Najbardziej denerwuje mnie to, że moja teściowa nie próbuje współpracować ze mną w kwestii wychowania wnuczki. Czuję, że moje zasady są podważane. Kiedy rozmawiam o tym z matką męża, słyszę tylko, że dzisiejsze dzieci potrzebują więcej luzu, żeby nie czuły się stłamszone. Tymczasem ja widzę, jak moja córka zaczyna się odsuwać ode mnie. Często słyszę od niej:
U babci jest fajniej, ty ciągle tylko czegoś ode mnie wymagasz.

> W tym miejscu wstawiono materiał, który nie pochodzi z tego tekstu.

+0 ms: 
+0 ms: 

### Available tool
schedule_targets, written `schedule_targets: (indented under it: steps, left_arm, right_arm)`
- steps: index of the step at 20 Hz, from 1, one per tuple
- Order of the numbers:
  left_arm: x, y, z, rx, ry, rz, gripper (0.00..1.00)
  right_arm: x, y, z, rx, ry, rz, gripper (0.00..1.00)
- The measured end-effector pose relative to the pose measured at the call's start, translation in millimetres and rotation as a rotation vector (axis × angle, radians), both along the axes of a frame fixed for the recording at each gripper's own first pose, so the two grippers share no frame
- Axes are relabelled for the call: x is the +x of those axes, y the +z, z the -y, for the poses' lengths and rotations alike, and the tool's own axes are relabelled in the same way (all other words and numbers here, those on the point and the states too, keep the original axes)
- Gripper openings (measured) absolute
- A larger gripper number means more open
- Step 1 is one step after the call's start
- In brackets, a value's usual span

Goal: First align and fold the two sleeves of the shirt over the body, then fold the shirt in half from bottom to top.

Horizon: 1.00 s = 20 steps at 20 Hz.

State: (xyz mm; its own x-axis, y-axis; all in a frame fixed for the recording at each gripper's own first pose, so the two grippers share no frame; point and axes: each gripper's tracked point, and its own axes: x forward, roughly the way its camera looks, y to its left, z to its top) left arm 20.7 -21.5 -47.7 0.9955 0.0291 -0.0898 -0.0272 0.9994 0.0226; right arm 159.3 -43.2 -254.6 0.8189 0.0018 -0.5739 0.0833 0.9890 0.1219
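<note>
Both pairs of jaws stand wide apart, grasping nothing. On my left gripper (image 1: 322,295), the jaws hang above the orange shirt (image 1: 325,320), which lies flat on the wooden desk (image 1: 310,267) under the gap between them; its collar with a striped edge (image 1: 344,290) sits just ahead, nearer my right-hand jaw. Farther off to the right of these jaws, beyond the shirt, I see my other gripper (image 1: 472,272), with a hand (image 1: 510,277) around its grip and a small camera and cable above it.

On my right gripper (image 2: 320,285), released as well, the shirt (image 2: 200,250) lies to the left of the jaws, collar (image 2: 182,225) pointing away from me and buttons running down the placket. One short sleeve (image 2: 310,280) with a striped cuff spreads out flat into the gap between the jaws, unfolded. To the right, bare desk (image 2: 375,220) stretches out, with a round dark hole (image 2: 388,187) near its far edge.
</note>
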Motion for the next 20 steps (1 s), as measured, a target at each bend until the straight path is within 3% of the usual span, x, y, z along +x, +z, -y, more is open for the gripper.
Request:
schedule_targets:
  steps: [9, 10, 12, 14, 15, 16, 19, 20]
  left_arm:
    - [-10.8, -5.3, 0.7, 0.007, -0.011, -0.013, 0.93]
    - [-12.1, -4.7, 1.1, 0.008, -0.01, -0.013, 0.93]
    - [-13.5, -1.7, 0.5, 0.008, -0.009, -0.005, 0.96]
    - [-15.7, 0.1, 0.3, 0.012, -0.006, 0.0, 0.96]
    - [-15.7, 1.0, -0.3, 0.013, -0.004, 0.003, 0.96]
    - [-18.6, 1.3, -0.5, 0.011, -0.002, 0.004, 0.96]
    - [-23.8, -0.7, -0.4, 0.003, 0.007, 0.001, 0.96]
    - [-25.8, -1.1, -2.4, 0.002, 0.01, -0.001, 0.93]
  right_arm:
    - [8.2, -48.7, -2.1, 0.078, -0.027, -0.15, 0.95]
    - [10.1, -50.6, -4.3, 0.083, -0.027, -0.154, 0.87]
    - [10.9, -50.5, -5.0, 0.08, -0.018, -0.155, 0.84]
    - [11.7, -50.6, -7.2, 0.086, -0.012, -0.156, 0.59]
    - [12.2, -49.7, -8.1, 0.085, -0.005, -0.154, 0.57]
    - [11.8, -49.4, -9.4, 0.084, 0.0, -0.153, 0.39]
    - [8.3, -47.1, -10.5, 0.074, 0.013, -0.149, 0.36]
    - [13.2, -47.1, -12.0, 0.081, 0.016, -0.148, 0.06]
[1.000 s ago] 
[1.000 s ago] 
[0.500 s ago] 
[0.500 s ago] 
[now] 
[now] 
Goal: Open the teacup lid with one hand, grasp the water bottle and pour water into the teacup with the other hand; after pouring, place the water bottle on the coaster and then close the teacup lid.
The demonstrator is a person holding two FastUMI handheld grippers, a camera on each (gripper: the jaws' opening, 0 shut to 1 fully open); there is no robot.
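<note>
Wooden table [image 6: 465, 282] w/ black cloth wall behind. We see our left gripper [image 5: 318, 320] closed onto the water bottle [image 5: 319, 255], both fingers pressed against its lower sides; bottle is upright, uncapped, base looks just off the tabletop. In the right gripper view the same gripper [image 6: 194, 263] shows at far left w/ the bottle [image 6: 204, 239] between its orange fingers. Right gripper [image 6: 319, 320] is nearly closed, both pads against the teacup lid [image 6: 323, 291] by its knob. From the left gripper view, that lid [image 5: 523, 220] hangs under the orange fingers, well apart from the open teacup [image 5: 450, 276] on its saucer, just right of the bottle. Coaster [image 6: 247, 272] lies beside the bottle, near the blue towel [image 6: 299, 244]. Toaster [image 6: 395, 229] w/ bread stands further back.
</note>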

Nie wiem, jak jej wytłumaczyć, że moje wymagania to troska o jej przyszłość.
Chciałabym, żeby córka też i ze mną spędzała czas
Zaczynam zastanawiać się, czy moje metody wychowawcze nie są zbyt rygorystyczne, czy może naprawdę powinnam „odpuścić”. Ale kiedy widzę, jak córka zaniedbuje naukę i traci poczucie obowiązku, wiem, że nie mogę na to pozwolić. Zaczyna też spotykać się z chłopakami i tu już nie mam żadnej kontroli. Boję się, że jeśli teraz nie ustalę jasnych granic, w przyszłości może być za późno na jakiekolwiek zmiany.
Rozumiem, że babcia chce być tą „fajną”, „wyrozumiałą” osobą, która nie stawia ograniczeń. Ale przecież powinna mnie wspierać w roli matki, zamiast podważać mój autorytet. Relacja z wnuczką naprawdę nie musi opierać się na dawaniu jej wszystkiego, czego pragnie. Wiem, że miłość babci jest ogromna, ale powinna być także mądra i odpowiedzialna.
Czuję się coraz bardziej osamotniona w moich staraniach o wychowanie córki na odpowiedzialną osobę. Ona zamyka się w sobie lub odwraca ode mnie. Boję się, że przez tę sytuację tracę z nią kontakt i nie jestem już dla niej autorytetem. A przecież każda matka pragnie dla swojego dziecka jak najlepiej.